* ACTIVITY:
Exact copies of the line with "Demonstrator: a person" and of all lines after it through the end of the entries are required, and no other lines.

** Opening PROVIDED RECORDS block **

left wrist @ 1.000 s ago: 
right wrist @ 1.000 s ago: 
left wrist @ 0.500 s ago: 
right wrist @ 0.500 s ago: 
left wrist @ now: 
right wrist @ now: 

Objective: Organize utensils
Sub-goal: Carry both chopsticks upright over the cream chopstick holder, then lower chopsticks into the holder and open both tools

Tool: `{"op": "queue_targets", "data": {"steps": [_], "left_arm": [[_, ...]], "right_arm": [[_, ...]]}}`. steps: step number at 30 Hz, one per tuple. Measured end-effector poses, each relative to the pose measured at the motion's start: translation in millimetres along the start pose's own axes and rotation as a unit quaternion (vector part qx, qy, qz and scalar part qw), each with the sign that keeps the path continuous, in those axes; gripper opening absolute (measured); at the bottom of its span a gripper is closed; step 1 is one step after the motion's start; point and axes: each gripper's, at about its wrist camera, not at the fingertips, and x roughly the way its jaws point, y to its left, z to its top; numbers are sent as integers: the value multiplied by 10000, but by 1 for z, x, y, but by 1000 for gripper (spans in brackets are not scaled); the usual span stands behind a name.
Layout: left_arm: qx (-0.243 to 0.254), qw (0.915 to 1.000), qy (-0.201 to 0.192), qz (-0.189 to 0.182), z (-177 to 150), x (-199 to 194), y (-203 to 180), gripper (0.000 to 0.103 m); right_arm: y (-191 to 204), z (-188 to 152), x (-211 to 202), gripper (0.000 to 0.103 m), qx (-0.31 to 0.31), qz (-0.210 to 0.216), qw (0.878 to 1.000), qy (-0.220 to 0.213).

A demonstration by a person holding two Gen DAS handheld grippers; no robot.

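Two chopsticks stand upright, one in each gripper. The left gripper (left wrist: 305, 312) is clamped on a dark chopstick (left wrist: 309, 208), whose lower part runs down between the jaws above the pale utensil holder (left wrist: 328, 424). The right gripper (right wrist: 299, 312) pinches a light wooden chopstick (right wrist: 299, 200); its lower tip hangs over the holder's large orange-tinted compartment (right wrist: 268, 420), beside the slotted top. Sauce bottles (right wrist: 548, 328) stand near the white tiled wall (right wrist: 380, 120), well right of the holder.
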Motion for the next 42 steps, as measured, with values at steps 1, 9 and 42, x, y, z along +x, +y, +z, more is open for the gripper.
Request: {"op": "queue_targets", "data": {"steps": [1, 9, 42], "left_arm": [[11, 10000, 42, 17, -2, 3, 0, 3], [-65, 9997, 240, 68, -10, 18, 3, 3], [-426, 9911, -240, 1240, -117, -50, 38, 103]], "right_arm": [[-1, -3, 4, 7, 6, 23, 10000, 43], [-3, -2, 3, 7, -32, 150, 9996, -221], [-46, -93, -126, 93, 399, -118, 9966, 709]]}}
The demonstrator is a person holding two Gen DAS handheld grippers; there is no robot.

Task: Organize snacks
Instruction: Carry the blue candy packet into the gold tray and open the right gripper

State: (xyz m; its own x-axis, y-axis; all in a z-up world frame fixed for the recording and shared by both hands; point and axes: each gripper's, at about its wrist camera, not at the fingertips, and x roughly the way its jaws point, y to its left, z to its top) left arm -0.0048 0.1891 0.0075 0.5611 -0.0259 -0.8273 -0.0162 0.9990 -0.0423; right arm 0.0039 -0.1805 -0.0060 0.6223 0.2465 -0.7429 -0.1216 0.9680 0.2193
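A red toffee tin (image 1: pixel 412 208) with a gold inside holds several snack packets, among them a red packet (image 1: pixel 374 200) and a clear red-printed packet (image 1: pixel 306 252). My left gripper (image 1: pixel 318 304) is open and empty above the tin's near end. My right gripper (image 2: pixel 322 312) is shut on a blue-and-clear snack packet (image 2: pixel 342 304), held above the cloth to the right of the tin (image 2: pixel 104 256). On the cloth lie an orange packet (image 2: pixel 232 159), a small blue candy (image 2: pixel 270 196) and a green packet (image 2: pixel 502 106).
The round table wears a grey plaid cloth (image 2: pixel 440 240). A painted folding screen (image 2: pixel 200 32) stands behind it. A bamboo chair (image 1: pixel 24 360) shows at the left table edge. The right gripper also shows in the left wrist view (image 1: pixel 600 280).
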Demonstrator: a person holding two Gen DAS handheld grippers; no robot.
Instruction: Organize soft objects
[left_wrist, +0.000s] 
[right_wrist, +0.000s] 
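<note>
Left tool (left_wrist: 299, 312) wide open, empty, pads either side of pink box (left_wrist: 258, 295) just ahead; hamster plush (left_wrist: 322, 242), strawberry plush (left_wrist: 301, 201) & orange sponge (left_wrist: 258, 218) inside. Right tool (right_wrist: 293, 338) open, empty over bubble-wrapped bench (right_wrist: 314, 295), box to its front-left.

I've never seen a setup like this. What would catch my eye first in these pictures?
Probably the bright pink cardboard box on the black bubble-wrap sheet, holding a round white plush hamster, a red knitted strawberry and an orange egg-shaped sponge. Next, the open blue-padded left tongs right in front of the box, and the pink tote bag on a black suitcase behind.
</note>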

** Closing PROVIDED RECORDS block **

* EXERCISE SOLUTION:
Demonstrator: a person holding two Gen DAS handheld grippers; no robot.
Instruction: Organize soft objects
[left_wrist, +0.000s] 
[right_wrist, +0.000s] 
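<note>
Left tool (left_wrist: 299, 312) wide open, empty, pads either side of pink box (left_wrist: 258, 295) just ahead; hamster plush (left_wrist: 322, 242), strawberry plush (left_wrist: 301, 201) & orange sponge (left_wrist: 258, 218) inside. Right tool (right_wrist: 293, 338) open, empty over bubble-wrapped bench (right_wrist: 314, 295), box to its front-left.

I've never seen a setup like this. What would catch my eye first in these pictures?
Probably the bright pink cardboard box on the black bubble-wrap sheet, holding a round white plush hamster, a red knitted strawberry and an orange egg-shaped sponge. Next, the open blue-padded left tongs right in front of the box, and the pink tote bag on a black suitcase behind.
</note>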

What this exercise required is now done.